▶ _Work order_: Some lines in the material below hold the word "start". Copy all of them.

▶ _Recorded data_:
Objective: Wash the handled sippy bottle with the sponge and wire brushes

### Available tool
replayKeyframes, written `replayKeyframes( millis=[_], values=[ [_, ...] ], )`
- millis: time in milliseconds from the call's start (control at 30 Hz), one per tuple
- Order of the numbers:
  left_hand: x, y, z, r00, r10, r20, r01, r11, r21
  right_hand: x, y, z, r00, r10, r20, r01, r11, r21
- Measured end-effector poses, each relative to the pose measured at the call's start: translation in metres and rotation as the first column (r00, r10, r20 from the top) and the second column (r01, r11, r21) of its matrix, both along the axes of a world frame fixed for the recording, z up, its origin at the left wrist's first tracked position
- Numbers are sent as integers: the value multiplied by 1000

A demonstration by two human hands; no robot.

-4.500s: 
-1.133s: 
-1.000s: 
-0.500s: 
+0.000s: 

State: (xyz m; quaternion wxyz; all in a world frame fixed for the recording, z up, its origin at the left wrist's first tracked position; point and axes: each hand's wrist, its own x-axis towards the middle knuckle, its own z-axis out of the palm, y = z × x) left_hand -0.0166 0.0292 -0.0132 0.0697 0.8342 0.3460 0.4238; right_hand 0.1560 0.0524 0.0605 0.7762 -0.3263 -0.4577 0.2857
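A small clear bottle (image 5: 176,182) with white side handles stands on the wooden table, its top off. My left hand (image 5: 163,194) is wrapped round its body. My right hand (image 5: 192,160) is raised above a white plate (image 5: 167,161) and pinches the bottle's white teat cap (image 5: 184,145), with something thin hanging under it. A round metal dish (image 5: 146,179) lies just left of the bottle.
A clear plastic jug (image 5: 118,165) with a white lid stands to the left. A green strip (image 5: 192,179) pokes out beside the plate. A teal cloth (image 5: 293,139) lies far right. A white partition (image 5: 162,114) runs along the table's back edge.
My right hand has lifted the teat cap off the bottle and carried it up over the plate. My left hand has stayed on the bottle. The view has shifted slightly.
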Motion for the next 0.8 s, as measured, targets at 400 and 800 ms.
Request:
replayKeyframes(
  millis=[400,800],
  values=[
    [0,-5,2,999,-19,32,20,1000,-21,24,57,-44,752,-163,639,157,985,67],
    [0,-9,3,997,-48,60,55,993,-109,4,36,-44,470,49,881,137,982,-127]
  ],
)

▶ _Response below_:
- millis: time in milliseconds from the call's start (control at 30 Hz), one per tuple
- Measured end-effector poses, each relative to the pose measured at the call's start: translation in metres and rotation as the first column (r00, r10, r20 from the top) and the second column (r01, r11, r21) of its matrix, both along the axes of a world frame fixed for the recording, z up, its origin at the left wrist's first tracked position

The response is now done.